To do :: Read through the data, and wherever a line holds the word "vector", write that line out.
Start of Supplied information
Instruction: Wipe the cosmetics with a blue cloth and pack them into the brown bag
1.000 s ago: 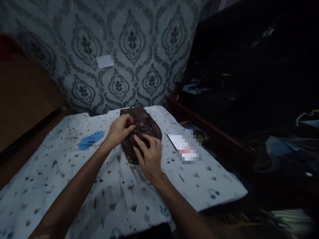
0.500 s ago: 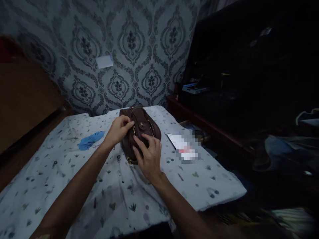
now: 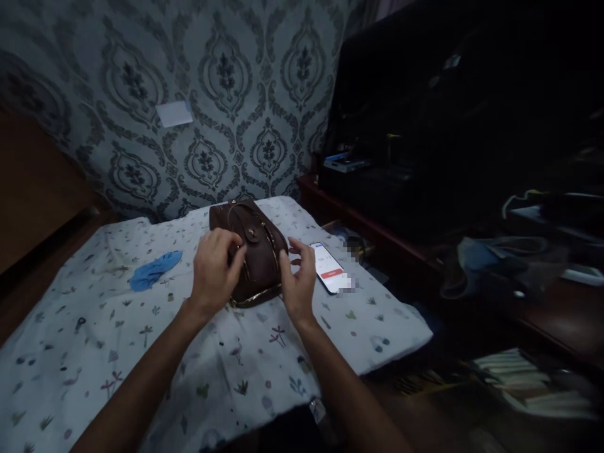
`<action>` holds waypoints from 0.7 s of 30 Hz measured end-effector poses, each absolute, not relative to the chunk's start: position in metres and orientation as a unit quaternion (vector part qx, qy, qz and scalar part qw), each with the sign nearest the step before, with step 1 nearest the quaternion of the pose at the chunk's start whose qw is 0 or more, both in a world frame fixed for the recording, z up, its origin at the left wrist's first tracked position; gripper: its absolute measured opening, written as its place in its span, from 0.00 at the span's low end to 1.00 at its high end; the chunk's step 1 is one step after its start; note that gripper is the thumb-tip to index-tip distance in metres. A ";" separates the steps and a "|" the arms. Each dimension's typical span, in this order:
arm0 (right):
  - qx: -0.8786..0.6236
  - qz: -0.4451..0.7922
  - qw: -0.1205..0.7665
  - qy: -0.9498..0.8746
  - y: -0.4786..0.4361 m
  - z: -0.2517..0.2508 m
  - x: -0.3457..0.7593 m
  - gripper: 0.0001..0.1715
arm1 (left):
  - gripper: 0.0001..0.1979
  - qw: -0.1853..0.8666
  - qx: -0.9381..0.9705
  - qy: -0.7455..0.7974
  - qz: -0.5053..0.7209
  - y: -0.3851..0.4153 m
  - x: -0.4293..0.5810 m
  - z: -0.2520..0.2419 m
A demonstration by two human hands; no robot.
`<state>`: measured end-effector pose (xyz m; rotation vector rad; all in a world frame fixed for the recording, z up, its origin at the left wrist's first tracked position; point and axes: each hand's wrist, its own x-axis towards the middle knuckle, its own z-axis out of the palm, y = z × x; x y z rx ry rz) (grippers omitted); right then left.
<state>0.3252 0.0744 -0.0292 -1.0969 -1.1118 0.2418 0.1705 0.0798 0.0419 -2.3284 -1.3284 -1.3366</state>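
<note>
A brown leather bag (image 3: 257, 261) with a strap, a small clasp and gold-coloured zips lies on the patterned cloth. Over its left side curves my left hand (image 3: 212, 270), with the thumb apart from the bent index finger; the other fingertips are hidden. My right hand (image 3: 298, 283) is at the bag's right edge, fingers bent and apart, the thumb against or very near the leather. Neither hand visibly grips anything. To the right of my right hand lies a phone (image 3: 328, 267) with a lit screen.
The white cloth (image 3: 179, 377) with small printed figures covers the surface under the bag. A crumpled blue cloth (image 3: 155, 270) lies on the left. Patterned wallpaper (image 3: 226, 69) rises behind, and a large dark screen (image 3: 438, 126) stands at the right.
My hands have moved from the zips on top of the bag to its two sides. The right hand has drawn away to the right. The view has swung right.
</note>
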 end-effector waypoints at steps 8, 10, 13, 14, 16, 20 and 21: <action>-0.470 0.246 0.718 -0.450 0.086 -0.037 0.333 0.17 | 0.13 0.246 -0.877 -0.313 -0.268 0.070 0.181 0.014; -0.464 0.269 0.719 -0.442 0.089 -0.036 0.333 0.17 | 0.14 0.247 -0.875 -0.318 -0.267 0.073 0.178 0.007; -0.477 0.278 0.709 -0.439 0.093 -0.037 0.331 0.19 | 0.14 0.266 -0.869 -0.315 -0.275 0.076 0.176 0.000; -0.484 0.271 0.705 -0.442 0.094 -0.037 0.330 0.19 | 0.14 0.276 -0.865 -0.312 -0.279 0.077 0.176 -0.002; -0.493 0.251 0.702 -0.448 0.094 -0.038 0.328 0.18 | 0.14 0.293 -0.860 -0.305 -0.285 0.078 0.176 -0.004; -0.486 0.224 0.711 -0.456 0.092 -0.037 0.327 0.17 | 0.14 0.314 -0.853 -0.292 -0.298 0.081 0.177 -0.008; -0.485 0.224 0.711 -0.457 0.092 -0.037 0.326 0.17 | 0.14 0.314 -0.853 -0.289 -0.301 0.082 0.176 -0.009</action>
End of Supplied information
Written reply ::
`<action>` holds waypoints from 0.7 s of 30 Hz measured end-effector poses, each absolute, not relative to the chunk's start: position in metres and orientation as a unit quaternion (vector part qx, qy, qz and scalar part qw), each with the sign nearest the step before, with step 1 nearest the quaternion of the pose at the chunk's start whose qw is 0 or more, both in a world frame fixed for the recording, z up, its origin at the left wrist's first tracked position; gripper: its absolute measured opening, written as its place in its span, from 0.00 at the span's low end to 1.00 at its high end; the chunk's step 1 is one step after its start; note that gripper is the thumb-tip to index-tip distance in metres. A ";" separates the steps and a "|" the arms. Each dimension's typical span, in this order:
`<state>`: measured end-effector pose (xyz m; rotation vector rad; all in a world frame fixed for the recording, z up, its origin at the left wrist's first tracked position; point and axes: each hand's wrist, its own x-axis towards the middle knuckle, its own z-axis out of the palm, y = z × x; x y z rx ry rz) (grippers omitted); right then left.

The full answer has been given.